Here is the essence of what the final rule (16 CFR Part 1107, Testing and Labeling Pertaining to Product Certification Regarding Representative Samples for Periodic Testing of Children’s Products) says.
In order to ensure continued compliance of children’s products produced, the Commission has taken the approach of requiring the manufacturer/importer of record to have knowledge of how tested product samples are similar to untested product samples.
The manufacturer/importer of record can demonstrate this knowledge by; results from prior testing (product has been tested several times with no issues of non-compliance), detailed knowledge of the product itself (in design and material sourcing), the production processes used in the manufacture of the product, the quality control processes used in the production of the product and the production testing plan for the product (testing done at the manufacture site to ensure continued compliance of the product).
So long as the manufacturer/importer of record has a rational basis for demonstrating the similarity of the untested product samples to the tested product samples and documents this rational, then the manufacturer/importer of record is said to have met the requirements in the final rule.
Numerous times the Commission has stated that manufacturers/importers of record are required to know about their products and the manufacturing processes used and implement a testing program accordingly which includes the ability to provide a basis for inferring the compliance of the tested product samples to the untested product samples.

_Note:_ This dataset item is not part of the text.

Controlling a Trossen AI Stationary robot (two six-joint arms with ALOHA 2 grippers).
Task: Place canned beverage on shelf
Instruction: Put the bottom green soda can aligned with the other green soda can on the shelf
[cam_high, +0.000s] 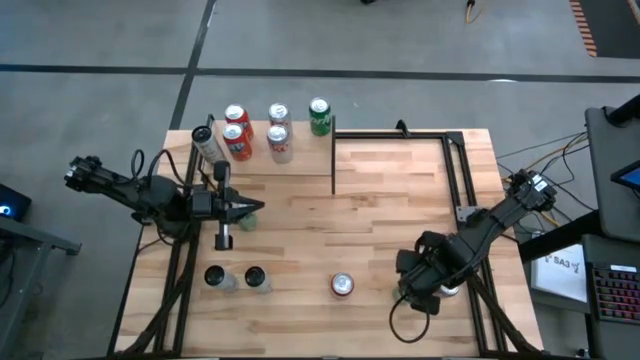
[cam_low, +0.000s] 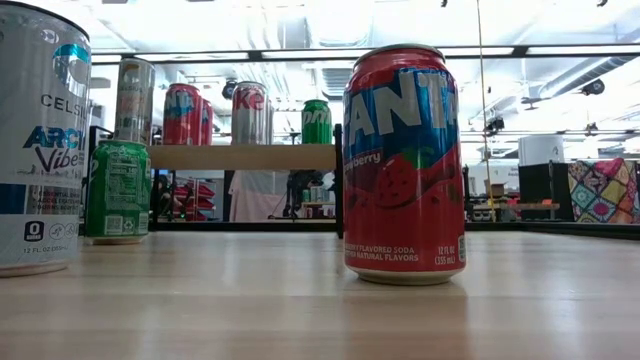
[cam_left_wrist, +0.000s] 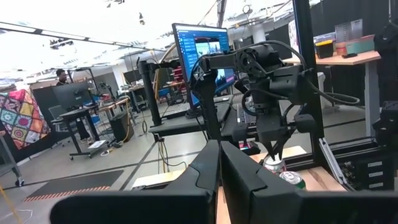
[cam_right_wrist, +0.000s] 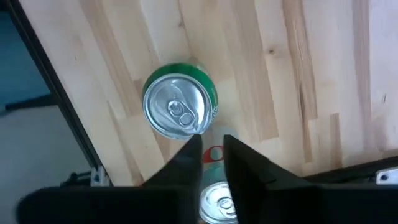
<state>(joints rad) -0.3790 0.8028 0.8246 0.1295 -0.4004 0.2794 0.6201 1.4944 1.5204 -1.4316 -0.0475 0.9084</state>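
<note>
right gripper hangs tips-down over two cans at its corner of the counter. its fingers stand a narrow gap apart and i see nothing clamped between them.
- directly under the tips: a silver-topped can with a red mark on its side, mostly hidden by the fingers.
- just ahead of the tips: a green can, upright, very near the first one. whether the two touch i cannot tell.

judgement: the step is the pick.
- the gap looks too narrow for a can body, so widen it before dropping.
- centre over one lid only and keep the far finger off the neighbour, or it will tip.
- grip mid-body and lift straight up.

the shelf is well apart from this gripper, at the counter's opposite far corner. it carries five upright cans, two red, two pale and one green, so pick a bare patch there.

left gripper waits with fingers together, holding nothing, between shelf and counter edge.

all visible lids look sealed, so contents are unknown. a red can stands alone, off to the right gripper's side.
</note>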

Without this basis the testing done by the manufacturers/importers of record on their products would serve no purpose other than to demonstrate the compliance of the tested product samples and not the entire population of product samples.
Manufacturers/importers of record can use “process” to show that the product samples selected for testing are like the untested product samples. For example, a process that manages the lots or batches of raw materials used in the manufacture of children’s products (like surface coatings or resins) can be used as a basis to demonstrate the homogeneity of the population of products with regard to chemical testing for lead and phthalates.

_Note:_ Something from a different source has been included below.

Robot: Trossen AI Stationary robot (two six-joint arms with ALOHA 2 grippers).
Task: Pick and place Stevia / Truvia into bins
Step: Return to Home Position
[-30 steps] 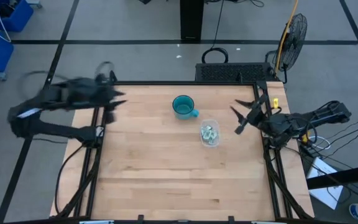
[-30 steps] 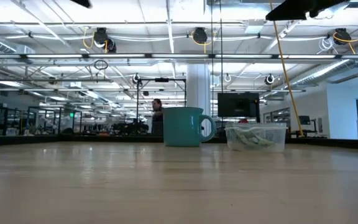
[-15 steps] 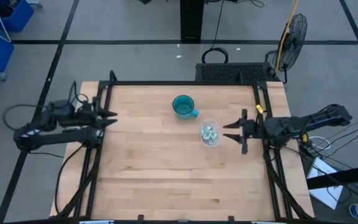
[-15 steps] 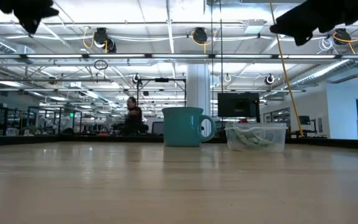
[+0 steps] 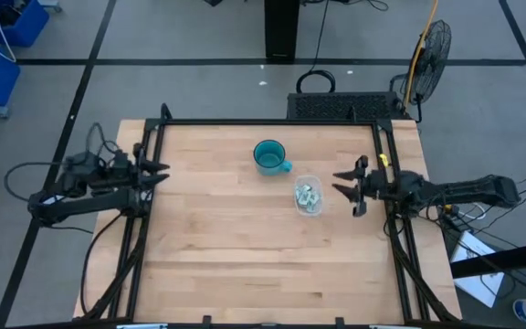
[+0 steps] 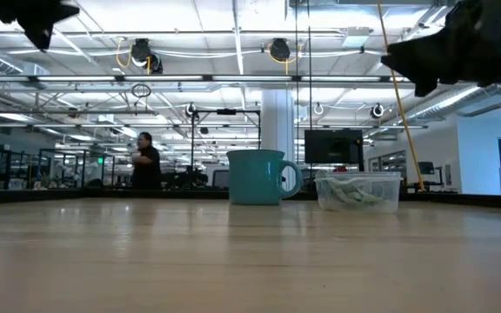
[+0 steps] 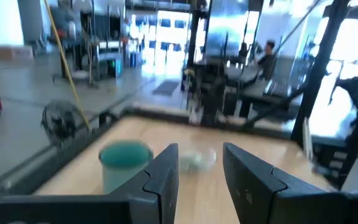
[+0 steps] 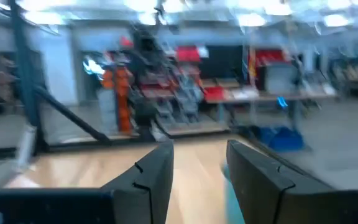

Another example would be a process that creates uniformly spaced holes in the crib rails for the uniformly constructed crib slats which can be used as a basis to demonstrate the homogeneity of the population of products with regard to the component spacing test of ASTM f1169-10.
Without this documented basis, mere testing alone is not sufficient to infer compliance of the untested product samples and as such would not meet the minimum due care requirements of 16 CFR Part 1107.